BRIEF -
Check the records below line by line. Give the count of lines with "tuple", and nothing else.

++++ DATA EXCERPTS

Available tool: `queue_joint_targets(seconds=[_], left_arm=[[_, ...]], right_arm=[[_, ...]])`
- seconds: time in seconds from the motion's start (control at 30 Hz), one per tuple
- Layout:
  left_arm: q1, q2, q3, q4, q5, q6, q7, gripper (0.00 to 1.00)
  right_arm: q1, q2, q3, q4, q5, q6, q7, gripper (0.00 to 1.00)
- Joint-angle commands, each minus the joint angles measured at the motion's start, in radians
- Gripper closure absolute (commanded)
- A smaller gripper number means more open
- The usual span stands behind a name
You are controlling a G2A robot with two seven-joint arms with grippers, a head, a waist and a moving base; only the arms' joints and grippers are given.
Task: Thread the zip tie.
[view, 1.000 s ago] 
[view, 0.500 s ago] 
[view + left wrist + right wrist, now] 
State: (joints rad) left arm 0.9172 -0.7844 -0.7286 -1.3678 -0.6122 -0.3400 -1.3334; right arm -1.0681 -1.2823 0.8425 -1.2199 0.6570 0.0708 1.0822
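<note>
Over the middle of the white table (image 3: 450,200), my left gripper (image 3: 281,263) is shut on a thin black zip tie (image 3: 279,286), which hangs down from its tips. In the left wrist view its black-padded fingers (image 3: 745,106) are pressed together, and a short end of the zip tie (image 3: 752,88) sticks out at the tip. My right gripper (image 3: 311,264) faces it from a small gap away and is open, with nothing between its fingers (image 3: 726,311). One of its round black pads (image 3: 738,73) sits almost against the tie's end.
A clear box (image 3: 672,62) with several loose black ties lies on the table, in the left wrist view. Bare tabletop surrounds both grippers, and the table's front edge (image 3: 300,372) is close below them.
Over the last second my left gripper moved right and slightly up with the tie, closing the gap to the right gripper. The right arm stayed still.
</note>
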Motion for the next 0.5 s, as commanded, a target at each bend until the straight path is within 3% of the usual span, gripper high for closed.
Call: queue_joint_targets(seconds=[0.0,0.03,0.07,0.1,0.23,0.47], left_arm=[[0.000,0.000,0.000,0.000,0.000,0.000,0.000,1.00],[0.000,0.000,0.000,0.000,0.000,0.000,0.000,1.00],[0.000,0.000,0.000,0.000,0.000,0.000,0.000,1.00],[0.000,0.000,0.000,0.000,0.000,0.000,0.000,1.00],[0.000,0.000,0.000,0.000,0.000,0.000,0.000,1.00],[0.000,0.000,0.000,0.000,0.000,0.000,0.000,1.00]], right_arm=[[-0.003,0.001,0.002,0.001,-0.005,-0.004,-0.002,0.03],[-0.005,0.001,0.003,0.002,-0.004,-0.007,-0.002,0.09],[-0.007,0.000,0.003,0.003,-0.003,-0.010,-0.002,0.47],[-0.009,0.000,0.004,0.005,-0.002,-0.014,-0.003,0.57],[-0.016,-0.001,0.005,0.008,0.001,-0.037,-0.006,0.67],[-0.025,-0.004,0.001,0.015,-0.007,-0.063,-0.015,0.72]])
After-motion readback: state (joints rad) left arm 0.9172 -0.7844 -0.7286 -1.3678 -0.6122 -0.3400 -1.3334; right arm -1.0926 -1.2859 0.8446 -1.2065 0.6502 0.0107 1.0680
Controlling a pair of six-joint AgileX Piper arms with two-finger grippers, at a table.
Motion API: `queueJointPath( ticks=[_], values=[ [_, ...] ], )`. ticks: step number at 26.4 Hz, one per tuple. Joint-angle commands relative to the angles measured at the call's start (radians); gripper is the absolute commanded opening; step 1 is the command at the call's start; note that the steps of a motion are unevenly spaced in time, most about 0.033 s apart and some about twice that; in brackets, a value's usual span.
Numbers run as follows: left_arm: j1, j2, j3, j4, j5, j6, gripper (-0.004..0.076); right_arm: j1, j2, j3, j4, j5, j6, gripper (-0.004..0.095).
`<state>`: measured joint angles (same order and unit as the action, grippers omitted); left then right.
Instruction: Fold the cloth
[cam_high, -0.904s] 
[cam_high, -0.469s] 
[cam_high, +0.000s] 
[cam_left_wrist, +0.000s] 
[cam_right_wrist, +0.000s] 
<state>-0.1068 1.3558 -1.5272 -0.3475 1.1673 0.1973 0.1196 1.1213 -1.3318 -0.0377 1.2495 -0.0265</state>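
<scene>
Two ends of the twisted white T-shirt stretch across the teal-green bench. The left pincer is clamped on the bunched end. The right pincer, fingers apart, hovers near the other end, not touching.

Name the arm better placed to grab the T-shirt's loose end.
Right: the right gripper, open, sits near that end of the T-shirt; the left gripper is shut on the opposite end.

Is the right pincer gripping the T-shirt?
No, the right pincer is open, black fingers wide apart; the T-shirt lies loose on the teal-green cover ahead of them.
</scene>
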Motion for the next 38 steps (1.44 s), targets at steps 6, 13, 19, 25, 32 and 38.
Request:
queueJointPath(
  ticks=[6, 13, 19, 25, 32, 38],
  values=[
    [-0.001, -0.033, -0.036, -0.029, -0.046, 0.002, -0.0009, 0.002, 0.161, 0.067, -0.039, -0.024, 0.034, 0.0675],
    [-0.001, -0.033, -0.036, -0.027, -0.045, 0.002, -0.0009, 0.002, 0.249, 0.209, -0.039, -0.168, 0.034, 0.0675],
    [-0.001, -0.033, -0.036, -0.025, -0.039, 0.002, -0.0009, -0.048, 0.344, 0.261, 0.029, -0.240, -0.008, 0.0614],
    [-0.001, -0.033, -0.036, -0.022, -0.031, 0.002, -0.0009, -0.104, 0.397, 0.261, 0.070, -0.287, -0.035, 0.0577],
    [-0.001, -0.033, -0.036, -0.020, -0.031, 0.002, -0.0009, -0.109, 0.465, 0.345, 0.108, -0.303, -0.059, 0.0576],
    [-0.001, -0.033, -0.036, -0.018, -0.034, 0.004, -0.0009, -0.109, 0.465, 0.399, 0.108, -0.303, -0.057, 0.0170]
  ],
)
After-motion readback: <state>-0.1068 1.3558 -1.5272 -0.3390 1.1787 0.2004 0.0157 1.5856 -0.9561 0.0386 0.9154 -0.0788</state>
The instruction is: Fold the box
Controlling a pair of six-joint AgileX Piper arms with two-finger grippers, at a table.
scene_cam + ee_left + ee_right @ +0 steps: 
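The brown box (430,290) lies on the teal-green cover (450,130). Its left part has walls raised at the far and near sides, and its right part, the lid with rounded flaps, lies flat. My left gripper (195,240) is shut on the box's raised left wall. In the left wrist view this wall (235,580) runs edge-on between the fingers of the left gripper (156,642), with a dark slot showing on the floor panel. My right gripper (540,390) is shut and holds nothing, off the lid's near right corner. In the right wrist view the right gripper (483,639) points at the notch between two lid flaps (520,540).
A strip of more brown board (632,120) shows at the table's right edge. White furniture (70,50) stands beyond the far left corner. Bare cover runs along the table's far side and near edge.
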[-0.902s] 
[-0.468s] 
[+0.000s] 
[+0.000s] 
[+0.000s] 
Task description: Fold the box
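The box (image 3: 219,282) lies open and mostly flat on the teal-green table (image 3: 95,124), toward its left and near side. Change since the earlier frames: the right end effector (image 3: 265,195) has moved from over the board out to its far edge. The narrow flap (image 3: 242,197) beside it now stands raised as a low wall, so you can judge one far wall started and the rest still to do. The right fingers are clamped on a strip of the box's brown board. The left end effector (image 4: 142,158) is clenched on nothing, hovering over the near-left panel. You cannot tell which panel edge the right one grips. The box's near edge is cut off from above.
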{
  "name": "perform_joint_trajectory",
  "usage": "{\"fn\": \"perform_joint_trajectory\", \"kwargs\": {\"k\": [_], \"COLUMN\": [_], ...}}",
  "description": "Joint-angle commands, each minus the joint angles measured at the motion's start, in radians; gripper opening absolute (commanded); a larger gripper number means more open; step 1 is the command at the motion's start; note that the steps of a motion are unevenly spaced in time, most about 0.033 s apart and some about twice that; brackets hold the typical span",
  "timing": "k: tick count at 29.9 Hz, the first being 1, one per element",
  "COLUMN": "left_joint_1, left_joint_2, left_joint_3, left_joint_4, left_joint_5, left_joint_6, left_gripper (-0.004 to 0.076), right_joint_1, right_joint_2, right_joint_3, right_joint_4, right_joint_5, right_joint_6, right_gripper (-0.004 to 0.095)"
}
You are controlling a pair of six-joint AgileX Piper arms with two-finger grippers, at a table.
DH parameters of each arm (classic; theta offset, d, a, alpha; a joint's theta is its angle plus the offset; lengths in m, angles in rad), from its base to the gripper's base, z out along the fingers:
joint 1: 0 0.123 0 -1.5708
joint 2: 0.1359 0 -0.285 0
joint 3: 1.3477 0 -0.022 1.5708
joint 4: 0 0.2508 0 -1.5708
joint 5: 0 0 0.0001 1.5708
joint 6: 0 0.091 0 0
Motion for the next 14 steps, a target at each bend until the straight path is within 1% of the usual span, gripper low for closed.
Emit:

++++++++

EXERCISE ANSWER -
2